Every line of the material below that contains the string "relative" must appear in the answer.

------------------------------------------------------------

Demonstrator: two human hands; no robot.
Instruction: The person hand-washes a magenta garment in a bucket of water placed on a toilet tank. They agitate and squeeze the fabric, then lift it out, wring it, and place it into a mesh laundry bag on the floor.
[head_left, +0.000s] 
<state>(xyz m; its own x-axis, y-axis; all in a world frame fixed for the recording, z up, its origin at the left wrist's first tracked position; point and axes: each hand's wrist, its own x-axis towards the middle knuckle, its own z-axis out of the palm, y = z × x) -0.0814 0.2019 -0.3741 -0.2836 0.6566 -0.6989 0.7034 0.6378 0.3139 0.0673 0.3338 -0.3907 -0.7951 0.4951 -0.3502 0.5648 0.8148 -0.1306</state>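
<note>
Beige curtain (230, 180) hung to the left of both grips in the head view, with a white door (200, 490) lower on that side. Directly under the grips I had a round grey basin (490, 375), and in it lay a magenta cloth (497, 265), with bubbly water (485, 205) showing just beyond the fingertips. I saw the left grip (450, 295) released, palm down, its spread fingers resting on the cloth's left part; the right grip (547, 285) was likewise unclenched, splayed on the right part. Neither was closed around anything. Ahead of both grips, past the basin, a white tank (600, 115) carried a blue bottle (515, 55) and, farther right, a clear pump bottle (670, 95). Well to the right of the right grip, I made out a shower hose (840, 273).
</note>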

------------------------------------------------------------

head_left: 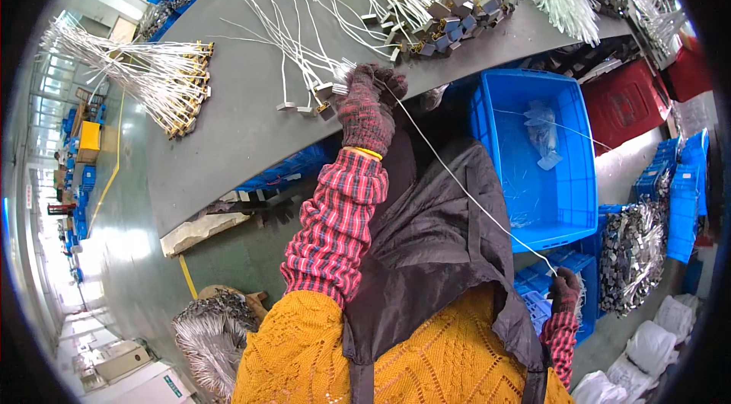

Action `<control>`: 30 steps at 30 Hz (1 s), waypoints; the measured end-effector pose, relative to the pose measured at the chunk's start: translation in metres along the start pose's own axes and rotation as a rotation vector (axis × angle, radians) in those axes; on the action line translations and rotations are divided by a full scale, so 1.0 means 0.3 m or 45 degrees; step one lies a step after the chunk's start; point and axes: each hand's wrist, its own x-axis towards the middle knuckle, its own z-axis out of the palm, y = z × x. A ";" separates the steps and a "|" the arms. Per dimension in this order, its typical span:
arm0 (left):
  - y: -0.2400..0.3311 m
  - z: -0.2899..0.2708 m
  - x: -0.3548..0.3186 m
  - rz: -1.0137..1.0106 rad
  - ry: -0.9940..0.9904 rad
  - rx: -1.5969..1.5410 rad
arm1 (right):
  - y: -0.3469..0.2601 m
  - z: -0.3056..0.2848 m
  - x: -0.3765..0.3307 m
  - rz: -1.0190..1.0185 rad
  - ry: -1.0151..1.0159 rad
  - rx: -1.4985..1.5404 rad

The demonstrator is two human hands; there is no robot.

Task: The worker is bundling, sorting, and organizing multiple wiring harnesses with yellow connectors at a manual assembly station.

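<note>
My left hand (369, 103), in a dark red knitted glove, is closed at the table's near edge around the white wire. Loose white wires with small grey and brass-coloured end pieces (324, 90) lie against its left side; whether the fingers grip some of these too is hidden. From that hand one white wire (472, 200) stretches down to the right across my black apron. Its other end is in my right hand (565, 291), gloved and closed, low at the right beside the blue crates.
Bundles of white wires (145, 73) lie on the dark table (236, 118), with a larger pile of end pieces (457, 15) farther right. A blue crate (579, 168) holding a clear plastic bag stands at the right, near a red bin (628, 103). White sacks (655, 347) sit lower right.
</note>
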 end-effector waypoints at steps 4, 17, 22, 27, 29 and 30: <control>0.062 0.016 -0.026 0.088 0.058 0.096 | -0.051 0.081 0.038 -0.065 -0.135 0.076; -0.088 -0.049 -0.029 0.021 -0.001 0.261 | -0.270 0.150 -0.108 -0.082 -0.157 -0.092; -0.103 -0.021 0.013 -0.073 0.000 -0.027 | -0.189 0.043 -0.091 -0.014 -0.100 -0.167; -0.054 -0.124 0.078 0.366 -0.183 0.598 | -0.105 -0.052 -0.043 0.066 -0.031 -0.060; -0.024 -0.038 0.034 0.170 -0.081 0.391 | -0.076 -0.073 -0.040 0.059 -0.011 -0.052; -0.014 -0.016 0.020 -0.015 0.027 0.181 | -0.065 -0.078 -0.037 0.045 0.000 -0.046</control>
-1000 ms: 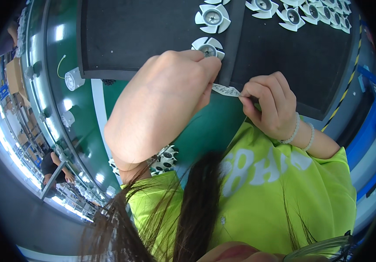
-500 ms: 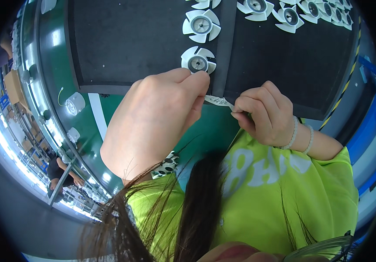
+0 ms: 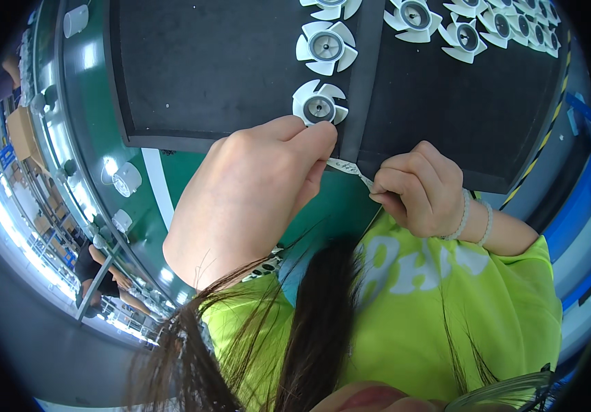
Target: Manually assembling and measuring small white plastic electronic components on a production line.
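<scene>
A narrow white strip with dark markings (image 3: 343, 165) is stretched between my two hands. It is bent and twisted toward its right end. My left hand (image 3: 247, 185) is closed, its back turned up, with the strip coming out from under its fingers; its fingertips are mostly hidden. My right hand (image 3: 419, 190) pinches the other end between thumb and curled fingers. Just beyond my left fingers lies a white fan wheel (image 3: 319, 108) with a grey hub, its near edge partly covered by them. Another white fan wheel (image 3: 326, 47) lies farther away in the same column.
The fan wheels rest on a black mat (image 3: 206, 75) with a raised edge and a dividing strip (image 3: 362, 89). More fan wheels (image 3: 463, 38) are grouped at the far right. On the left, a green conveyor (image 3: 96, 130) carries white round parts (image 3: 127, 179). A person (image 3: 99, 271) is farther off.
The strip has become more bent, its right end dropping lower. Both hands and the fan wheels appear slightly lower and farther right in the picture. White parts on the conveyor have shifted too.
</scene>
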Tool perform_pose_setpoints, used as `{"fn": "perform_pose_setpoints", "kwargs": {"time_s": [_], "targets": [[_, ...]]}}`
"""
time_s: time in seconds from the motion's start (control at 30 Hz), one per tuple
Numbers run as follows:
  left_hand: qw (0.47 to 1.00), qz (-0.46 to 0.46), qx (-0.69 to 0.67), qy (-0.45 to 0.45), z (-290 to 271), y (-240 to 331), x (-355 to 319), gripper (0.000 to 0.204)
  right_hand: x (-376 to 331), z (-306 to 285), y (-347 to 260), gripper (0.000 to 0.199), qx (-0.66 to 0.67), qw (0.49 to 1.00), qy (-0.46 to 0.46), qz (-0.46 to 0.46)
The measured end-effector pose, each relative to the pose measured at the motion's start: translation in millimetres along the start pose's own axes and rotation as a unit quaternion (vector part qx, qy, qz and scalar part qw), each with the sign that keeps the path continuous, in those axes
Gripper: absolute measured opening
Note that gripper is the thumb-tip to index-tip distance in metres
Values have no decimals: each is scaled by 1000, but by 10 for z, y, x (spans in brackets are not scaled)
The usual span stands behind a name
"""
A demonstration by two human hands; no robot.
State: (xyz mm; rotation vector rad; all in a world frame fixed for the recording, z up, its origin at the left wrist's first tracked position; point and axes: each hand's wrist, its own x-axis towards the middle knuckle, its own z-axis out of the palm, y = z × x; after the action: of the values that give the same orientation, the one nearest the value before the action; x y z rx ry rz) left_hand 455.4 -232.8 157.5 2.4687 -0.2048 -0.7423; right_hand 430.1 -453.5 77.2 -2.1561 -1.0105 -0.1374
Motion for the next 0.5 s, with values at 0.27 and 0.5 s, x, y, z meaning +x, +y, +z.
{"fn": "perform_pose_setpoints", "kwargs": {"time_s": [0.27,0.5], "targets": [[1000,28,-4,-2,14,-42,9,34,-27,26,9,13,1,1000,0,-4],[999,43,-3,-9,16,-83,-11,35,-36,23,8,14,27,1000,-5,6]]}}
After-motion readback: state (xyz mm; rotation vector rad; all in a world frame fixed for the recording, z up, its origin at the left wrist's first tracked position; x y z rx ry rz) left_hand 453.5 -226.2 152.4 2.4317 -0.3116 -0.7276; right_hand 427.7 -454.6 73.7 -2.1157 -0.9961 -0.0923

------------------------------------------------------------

§ **Output for this exercise**:
Action `<control>`: 30 steps at 30 Hz (1 s), waypoints; the measured end-effector pose, relative to the pose measured at the chunk's start: translation in metres along the start pose's own axes and rotation as a rotation vector (axis × angle, radians) in those axes; on the action line translations and rotations are divided by a full scale, so 1.0 means 0.3 m or 45 degrees; step one lies a step after the chunk's start; point and axes: each hand's wrist, its own x-axis towards the middle knuckle, its own z-axis out of the palm, y = z × x. A ";" separates the steps and a "|" the arms. Per dimension in this order, its typical span:
The measured end-effector pose, each relative to the pose measured at the motion's start: translation in millimetres along the start pose's own axes and rotation as a unit quaternion (vector part qx, qy, qz and scalar part qw), each with the sign that keeps the path continuous, in those axes

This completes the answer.